De las cuatro virtudes cardinales señaladas por Platón, Izkia, a mi juicio y con su enorme talento, dio cuenta de –al menos– tres: templanza, prudencia y fortaleza. La cuarta, la justicia, por supuesto que la excede y es tarea del Estado y de Chile entero desplegarla de cara a un pueblo que, y sin perder el evidente mensaje de la historia, fue abusado.
En definitivas, se cree, si la violencia es o no legítima, si es propiedad de uno o de otro bando, no es el punto ni la pregunta. La violencia, penosamente, es parte de nuestra naturaleza y jamás podremos extirparla de la historia porque la constituye. Pero en el mismo sentido y con la esperanza puesta en un gobierno que pareciera, por lo menos hasta ahora, no vino a disparar, ni a amenazar, ni a querellarse, la tilde se invierte y un acercamiento se ve posible, por más que los y las agobiantes “especialistas en violencia” insistan en que se burló el famoso estado de derecho.

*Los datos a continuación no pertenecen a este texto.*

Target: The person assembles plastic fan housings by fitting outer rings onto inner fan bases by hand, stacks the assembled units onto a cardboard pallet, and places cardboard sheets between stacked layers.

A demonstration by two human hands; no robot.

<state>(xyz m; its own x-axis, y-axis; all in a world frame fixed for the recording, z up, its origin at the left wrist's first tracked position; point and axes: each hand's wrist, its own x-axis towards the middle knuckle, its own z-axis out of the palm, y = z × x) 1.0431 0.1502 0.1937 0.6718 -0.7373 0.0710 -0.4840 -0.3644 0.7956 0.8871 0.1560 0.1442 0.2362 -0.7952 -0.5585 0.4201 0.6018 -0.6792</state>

De darse lo anterior, pues bien, comenzará otra historia, una que tienda sino a la paz, al menos a un progresivo proceso de restitución y reconocimiento mutuo.
Este nuevo cuento no habrá empezado con diálogo precisamente, sino con 50 balazos al aire, y con una ministra que supo leerse a sí misma en el corazón de la historia grande.
“Las opiniones vertidas en esta columna son de exclusiva responsabilidad de quienes las emiten y no representan necesariamente el pensamiento de la Universidad Católica del Maule”.